Stored entries:
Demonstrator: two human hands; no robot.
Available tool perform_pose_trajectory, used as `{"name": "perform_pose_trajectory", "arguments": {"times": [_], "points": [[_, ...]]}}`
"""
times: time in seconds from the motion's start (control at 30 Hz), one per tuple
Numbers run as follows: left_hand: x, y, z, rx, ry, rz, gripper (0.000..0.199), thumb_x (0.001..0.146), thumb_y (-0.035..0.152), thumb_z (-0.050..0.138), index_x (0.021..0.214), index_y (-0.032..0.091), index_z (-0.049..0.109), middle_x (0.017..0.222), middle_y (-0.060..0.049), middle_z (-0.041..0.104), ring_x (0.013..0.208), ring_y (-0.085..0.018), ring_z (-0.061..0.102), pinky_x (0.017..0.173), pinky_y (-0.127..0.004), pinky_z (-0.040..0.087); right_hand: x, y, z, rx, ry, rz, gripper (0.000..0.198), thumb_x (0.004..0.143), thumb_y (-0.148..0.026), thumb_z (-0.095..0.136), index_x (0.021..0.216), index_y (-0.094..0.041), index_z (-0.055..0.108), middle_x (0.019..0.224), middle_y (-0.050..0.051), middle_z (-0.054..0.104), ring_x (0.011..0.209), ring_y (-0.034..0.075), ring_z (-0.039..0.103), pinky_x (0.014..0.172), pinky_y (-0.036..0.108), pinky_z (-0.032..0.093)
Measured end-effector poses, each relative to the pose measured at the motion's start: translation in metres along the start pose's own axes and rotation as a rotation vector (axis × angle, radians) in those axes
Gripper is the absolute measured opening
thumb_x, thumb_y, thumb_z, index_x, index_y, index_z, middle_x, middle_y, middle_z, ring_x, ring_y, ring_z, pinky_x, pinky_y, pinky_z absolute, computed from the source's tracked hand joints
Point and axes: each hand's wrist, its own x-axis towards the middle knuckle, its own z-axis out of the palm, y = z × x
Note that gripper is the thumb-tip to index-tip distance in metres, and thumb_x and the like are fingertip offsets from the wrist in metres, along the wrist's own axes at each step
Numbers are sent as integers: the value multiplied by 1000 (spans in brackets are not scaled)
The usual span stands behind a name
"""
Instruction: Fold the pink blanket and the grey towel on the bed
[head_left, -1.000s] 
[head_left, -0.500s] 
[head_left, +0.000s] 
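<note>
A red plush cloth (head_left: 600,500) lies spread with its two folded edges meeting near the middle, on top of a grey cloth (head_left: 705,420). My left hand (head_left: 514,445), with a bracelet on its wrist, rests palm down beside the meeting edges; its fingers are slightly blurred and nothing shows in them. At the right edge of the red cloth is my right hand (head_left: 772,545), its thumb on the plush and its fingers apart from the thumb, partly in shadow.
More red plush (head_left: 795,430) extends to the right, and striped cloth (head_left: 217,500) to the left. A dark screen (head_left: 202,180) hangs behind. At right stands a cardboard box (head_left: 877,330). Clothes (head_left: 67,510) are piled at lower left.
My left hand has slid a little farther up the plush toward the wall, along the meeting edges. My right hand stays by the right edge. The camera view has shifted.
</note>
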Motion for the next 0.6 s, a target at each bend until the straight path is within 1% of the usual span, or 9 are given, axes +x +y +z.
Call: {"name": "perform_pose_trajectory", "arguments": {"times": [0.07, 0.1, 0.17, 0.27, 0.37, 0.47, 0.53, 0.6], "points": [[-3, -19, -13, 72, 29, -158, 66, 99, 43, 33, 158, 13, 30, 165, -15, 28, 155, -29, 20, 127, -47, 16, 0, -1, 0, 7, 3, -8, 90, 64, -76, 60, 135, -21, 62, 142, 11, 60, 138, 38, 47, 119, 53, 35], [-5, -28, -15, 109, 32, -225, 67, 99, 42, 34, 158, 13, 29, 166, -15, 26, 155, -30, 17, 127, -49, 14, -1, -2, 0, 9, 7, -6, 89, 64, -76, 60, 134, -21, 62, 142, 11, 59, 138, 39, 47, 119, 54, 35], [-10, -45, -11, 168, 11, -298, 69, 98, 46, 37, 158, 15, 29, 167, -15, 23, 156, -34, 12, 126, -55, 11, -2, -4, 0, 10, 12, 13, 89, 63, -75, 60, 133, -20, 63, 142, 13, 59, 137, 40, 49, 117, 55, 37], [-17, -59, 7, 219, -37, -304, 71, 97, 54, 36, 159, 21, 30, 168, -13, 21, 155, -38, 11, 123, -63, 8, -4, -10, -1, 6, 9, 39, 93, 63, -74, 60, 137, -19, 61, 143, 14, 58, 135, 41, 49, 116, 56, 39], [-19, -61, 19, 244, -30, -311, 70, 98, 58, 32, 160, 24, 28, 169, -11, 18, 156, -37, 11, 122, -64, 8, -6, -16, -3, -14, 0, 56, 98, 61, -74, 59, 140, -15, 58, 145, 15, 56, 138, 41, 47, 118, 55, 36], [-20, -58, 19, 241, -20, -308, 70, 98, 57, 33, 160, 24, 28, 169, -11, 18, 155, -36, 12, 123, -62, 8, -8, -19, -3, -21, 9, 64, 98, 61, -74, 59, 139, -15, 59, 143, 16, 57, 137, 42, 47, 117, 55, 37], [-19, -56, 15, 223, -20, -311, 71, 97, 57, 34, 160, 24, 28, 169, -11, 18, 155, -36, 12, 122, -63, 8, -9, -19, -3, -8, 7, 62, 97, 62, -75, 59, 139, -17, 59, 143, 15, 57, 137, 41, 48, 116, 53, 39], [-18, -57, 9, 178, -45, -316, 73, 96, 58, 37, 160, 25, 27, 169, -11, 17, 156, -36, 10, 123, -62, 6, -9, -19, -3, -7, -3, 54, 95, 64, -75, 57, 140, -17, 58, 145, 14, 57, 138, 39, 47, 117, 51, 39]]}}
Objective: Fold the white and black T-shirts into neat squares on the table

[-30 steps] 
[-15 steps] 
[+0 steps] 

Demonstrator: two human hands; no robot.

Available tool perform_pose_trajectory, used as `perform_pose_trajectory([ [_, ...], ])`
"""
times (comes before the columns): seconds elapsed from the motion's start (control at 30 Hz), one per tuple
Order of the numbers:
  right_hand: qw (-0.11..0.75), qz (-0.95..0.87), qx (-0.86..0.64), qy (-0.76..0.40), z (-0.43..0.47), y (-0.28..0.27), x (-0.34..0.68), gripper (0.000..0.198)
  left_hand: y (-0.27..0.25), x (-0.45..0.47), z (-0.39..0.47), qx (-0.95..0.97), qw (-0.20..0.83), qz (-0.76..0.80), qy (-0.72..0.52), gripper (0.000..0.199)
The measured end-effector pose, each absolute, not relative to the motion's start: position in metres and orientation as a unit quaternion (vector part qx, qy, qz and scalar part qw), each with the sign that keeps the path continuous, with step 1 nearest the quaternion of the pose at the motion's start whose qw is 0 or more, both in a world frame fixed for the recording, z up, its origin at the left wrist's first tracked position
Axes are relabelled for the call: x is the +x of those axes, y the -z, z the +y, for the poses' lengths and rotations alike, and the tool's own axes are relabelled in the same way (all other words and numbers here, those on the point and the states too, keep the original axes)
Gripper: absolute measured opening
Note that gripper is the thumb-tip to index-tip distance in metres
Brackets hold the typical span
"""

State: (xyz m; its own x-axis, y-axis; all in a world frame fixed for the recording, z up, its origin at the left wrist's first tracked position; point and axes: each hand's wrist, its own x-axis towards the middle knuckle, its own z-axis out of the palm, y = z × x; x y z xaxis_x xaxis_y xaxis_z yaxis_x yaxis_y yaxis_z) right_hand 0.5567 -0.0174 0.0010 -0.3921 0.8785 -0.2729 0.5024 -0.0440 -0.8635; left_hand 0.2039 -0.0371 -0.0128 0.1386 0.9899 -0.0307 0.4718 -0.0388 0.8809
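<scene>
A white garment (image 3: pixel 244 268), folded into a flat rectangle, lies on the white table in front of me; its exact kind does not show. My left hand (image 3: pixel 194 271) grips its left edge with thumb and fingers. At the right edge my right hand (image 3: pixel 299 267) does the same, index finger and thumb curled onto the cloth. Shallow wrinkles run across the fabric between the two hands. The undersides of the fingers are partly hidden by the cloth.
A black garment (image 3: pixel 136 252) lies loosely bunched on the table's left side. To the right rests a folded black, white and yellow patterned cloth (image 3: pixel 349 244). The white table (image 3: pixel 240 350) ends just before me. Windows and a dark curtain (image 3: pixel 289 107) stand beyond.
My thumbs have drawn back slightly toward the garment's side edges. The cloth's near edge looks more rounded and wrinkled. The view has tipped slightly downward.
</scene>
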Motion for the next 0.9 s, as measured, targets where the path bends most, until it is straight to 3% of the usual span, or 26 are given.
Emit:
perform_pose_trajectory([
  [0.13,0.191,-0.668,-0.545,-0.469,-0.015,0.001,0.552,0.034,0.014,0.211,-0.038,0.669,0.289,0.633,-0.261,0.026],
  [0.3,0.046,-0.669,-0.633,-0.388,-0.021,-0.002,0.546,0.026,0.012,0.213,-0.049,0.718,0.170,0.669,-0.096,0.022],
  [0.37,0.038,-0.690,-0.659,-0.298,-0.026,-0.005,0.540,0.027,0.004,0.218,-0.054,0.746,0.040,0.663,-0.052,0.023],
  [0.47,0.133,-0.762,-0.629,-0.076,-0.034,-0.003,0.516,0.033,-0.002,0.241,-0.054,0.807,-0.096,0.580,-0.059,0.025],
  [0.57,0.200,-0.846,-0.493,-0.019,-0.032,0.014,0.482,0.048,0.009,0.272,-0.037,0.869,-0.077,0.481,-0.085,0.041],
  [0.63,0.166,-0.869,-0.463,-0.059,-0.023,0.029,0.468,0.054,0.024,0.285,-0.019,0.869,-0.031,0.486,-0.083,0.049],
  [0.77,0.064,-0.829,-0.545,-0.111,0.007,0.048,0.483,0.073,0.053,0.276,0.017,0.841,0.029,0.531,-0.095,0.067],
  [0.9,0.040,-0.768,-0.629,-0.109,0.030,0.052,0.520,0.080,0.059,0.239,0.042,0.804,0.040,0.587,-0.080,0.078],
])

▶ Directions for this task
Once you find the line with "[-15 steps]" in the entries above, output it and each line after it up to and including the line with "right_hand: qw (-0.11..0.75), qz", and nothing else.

▶ Result of the exercise
[-15 steps] 
[+0 steps] 

Demonstrator: two human hands; no robot.

Available tool perform_pose_trajectory, used as `perform_pose_trajectory([ [_, ...], ])`
"""
times (comes before the columns): seconds elapsed from the motion's start (control at 30 Hz), one per tuple
Order of the numbers:
  right_hand: qw (-0.11..0.75), qz (-0.95..0.87), qx (-0.86..0.64), qy (-0.76..0.40), z (-0.43..0.47), y (-0.28..0.27), x (-0.34..0.68), gripper (0.000..0.198)

Nothing else remains for this exercise.